Ketoconazole was approved in 1981 to treat fungal infections; however, over the past 3 decades, evidence has mounted about the risks of the medication. In 1983, a black box warning was added to the label about fatal liver damage. In July 2013, FDA issued a safety communication restricting the approved uses of ketoconazole to rare, serious fungal infections and mandated that a medication guide be distributed with each prescription to inform patients of ketoconazole’s severe risks of liver injury, adrenal gland disorders and potentially dangerous medication interactions.

The same day as FDA’s announcement keeping ketoconazole on the US market, a committee of the European Medicines Agency recommended that all forms of ketoconazole be removed from the European market because the agency had concluded that the risks outweighed its limited benefits for any fungal infection., according to Public Citizen.

Using data relied on by the Office of Surveillance and Epidemiology (OSE) scientists in their analyses, Public Citizen conservatively estimated that approximately 600 cases of liver injury requiring hospitalization or a referral to a liver specialist may have resulted from the 462,000 prescriptions for ketoconazole used in the United States in 2014.

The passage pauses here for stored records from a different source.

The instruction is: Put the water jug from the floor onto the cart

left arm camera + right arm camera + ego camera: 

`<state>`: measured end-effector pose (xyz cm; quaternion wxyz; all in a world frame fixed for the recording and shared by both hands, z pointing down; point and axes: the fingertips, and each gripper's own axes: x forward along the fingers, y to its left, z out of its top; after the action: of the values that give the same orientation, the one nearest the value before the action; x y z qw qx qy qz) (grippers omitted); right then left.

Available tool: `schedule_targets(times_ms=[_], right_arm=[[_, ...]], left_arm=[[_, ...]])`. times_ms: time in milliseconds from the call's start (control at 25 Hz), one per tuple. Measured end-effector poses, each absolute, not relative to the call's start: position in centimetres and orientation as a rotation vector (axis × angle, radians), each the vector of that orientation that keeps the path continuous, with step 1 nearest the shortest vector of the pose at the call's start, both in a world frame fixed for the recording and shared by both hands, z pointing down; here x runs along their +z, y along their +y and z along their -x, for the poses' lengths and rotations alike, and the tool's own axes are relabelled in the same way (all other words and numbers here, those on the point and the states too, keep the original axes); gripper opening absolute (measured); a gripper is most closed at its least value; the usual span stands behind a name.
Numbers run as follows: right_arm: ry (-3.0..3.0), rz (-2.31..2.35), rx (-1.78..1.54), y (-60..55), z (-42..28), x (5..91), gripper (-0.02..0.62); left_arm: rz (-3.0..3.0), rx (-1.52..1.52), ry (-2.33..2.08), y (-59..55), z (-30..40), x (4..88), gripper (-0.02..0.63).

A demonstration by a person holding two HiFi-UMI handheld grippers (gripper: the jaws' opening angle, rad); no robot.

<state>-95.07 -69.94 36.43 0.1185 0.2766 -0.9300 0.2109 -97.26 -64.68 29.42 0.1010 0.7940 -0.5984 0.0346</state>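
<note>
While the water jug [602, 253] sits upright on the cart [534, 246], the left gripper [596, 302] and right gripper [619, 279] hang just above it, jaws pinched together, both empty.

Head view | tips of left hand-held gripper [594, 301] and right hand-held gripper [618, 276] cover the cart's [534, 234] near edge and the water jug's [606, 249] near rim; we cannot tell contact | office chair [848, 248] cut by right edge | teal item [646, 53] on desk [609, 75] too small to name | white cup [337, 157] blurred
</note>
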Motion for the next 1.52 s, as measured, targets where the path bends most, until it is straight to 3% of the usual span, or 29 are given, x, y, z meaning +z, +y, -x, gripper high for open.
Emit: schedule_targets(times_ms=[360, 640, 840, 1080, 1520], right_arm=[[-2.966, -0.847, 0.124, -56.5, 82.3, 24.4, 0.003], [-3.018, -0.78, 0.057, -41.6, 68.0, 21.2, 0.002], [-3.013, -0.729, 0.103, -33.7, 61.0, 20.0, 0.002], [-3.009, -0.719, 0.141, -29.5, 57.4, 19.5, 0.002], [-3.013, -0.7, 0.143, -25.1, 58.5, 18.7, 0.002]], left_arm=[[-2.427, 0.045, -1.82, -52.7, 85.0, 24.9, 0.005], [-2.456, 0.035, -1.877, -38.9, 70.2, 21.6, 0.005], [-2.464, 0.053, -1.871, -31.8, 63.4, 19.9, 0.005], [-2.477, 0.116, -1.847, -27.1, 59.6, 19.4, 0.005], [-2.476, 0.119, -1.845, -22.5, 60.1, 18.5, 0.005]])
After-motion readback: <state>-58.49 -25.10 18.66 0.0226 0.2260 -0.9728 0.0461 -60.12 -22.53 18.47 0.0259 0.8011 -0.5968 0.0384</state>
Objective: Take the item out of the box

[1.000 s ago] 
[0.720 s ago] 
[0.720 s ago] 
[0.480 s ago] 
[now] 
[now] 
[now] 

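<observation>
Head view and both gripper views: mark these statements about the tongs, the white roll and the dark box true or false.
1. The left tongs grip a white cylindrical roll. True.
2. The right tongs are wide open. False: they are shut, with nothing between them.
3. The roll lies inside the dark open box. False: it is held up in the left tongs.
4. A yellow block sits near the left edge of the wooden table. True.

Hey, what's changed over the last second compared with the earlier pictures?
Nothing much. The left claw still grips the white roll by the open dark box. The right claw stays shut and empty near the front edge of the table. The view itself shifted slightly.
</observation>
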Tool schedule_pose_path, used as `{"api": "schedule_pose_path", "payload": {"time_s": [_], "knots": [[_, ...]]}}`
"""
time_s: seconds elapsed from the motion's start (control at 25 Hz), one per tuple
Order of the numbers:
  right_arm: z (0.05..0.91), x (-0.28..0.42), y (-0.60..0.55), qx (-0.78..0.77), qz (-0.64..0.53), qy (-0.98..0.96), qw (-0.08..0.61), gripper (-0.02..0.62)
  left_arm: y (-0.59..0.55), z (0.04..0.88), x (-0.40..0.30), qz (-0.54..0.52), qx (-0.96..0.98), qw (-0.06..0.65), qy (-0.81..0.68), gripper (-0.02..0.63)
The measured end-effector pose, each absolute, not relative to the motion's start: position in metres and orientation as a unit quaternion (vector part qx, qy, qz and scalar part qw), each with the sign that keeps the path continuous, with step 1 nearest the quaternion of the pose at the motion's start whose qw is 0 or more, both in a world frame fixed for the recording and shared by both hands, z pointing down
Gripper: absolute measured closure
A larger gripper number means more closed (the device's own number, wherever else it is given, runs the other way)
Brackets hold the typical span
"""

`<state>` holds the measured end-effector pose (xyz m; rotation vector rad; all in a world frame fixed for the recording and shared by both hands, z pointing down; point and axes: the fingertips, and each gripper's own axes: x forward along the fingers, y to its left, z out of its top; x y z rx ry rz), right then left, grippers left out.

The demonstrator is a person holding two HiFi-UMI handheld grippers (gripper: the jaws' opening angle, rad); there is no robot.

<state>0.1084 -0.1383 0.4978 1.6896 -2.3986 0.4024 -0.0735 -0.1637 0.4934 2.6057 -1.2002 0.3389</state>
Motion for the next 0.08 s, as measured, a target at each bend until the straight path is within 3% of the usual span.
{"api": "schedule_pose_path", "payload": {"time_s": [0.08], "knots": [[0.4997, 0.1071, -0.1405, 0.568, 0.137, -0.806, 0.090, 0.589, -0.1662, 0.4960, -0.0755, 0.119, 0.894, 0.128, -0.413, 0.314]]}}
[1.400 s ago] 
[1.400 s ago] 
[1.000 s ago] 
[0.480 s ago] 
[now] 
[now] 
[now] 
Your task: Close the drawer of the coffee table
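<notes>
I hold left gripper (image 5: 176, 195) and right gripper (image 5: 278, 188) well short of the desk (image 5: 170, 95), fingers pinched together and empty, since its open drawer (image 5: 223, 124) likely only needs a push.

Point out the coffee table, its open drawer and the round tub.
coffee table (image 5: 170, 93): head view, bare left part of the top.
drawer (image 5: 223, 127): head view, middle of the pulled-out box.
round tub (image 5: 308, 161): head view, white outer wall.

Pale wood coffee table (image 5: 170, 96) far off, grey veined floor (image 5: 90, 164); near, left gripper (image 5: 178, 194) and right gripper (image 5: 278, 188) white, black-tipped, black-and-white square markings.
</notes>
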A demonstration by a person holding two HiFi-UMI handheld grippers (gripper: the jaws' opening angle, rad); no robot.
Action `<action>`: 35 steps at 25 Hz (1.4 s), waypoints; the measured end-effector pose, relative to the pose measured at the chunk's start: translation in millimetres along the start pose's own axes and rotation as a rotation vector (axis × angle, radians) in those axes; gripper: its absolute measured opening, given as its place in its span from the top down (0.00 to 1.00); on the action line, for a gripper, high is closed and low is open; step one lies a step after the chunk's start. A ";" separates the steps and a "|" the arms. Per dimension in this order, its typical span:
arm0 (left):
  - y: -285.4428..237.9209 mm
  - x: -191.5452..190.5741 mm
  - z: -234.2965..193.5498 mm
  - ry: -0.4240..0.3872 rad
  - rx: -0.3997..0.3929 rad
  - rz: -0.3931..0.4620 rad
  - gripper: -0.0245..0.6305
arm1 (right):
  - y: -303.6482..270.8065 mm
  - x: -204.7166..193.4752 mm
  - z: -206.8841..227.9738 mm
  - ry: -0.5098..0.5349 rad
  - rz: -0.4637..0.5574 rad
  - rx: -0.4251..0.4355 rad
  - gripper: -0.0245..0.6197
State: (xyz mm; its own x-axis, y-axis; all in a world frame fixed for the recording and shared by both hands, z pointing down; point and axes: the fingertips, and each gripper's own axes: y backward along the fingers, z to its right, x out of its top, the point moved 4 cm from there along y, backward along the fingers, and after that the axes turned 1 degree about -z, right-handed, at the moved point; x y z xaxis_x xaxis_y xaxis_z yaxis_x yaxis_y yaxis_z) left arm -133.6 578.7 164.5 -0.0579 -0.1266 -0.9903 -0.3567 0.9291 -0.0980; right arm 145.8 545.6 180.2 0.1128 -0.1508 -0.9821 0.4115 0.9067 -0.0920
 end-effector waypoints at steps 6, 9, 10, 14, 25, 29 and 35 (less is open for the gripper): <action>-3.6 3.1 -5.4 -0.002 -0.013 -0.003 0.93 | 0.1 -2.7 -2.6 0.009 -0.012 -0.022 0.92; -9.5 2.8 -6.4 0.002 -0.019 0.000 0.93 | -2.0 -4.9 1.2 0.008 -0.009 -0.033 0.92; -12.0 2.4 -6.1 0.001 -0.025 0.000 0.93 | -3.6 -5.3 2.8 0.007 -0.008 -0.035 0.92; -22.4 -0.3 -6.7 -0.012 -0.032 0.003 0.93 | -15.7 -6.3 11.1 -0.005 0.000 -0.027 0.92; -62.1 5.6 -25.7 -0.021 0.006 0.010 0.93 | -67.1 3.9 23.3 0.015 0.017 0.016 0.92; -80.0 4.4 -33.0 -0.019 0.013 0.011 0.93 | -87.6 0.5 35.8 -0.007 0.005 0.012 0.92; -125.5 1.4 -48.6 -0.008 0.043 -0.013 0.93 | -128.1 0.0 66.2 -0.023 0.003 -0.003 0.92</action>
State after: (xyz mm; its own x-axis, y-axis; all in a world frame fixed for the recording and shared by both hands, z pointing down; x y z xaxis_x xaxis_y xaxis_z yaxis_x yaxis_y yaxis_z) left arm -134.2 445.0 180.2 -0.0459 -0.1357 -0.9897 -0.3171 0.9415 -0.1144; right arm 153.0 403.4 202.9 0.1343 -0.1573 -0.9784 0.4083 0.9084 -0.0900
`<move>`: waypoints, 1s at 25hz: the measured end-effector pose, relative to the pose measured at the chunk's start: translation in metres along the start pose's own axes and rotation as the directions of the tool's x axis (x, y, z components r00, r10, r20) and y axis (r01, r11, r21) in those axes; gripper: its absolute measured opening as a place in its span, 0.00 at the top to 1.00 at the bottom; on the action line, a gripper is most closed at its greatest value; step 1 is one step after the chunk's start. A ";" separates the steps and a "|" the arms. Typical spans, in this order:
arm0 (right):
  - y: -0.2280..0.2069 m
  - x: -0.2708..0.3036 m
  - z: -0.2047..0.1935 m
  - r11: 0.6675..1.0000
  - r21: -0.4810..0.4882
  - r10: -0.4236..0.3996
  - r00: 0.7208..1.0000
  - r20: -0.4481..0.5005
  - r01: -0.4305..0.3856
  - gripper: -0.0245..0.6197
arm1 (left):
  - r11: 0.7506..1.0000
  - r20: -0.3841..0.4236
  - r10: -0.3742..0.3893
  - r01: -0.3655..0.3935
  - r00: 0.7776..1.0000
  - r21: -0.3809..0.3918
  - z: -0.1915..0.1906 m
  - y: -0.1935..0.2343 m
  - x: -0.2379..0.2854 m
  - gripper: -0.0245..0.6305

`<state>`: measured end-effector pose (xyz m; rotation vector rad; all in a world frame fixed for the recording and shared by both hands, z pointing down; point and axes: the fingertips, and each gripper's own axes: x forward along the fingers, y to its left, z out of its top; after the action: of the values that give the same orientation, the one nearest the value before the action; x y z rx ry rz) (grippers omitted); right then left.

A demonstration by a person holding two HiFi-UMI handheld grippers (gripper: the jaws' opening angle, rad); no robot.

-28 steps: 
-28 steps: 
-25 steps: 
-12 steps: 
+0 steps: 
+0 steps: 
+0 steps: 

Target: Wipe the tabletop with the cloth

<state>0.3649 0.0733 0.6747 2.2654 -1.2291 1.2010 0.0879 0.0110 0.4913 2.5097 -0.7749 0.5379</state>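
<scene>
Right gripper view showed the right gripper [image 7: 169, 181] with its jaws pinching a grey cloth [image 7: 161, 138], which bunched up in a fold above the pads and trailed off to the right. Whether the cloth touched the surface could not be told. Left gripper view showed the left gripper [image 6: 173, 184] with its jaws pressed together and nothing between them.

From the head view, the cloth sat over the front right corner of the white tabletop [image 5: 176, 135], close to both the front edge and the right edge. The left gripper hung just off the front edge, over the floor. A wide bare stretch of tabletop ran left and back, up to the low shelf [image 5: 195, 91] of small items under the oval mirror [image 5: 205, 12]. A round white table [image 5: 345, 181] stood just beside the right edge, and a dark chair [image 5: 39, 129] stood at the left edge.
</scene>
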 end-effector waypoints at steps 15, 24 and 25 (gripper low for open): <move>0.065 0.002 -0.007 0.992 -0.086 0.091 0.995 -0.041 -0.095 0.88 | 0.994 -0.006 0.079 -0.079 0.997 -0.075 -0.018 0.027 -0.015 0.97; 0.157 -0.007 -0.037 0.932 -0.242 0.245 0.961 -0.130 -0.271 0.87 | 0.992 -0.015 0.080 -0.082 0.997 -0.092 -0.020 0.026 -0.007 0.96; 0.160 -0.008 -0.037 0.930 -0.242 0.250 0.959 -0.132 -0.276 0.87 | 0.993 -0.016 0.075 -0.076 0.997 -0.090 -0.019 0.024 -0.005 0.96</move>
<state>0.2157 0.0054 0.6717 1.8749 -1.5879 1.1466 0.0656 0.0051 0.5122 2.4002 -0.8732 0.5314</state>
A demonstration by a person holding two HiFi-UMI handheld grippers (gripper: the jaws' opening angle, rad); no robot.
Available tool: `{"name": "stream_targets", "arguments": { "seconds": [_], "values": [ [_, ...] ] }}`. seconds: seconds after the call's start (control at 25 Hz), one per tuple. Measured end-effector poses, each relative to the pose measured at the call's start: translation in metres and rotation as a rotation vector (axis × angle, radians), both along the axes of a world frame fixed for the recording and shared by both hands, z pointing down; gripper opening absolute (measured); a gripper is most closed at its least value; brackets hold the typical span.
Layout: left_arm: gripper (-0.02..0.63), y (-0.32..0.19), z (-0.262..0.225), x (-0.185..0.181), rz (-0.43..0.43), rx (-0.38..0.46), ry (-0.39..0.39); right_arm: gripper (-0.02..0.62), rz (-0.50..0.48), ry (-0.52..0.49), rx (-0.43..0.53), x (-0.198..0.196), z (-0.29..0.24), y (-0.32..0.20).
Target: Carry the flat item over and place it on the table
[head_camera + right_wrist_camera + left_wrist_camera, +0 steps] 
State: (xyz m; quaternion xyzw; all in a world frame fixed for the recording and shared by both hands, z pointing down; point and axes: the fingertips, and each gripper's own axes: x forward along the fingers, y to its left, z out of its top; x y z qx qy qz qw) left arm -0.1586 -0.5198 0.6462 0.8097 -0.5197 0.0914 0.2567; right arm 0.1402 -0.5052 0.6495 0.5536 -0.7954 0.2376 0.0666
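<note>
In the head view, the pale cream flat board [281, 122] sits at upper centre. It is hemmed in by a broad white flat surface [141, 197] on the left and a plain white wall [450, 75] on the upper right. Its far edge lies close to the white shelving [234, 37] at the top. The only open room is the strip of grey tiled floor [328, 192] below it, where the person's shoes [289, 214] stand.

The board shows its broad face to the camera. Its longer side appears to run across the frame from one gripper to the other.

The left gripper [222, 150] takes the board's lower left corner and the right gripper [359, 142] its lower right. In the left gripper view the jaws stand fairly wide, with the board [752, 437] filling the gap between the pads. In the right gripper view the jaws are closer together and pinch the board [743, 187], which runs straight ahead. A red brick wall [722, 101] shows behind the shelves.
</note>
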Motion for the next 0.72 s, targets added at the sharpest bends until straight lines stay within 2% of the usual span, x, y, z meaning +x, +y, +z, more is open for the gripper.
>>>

“Any drug with as dangerous of a side-effect profile – and limited/questionable benefits – as ketoconazole should be flagged by all involved in the healthcare system, especially officials such as formulary managers,” Sammy Almashat, MD, MPH, researcher with Public Citizen’s Health Research Group, told FormularyWatch. “For every fungal infection for which ketoconazole is still approved, there are multiple other treatments, including itraconazole and fluconazole that, in the words of FDA’s OSE reviewers demonstrate ‘comparable-to-enhanced efficacy and better safety profiles’ than ketoconazole. In other words, there is no remaining need for ketoconazole for any patient with a fungal infection.”

Public Citizen learned – after obtaining an unreleased, internal agency memo – that 6 months before the FDA’s July, 2013. announcement restricting ketoconazole, a team of FDA scientists at the OSE reached the same conclusion as the EMA: That ketoconazole should be removed from the market.

The OSE team was “unable to view the risk of serious potentially life-threatening [liver] injury as tolerable for the potential benefit of ketoconazole treatment” for any use. Importantly, the OSE scientists noted that, for all of ketoconazole’s remaining FDA-approved uses, multiple treatments exist that are safer and equally or more effective.

“FDA’s own experts concluded that ketoconazole was too dangerous to remain on the market – for any of its approved uses – yet the agency continues to allow hundreds of thousands of prescriptions for the medication to be filled each year, likely resulting in hundreds of preventable cases of serious liver damage,” Almashat said. “FDA needs to listen to its own scientists and follow the EMA’s example in banning ketoconazole as an antifungal treatment.”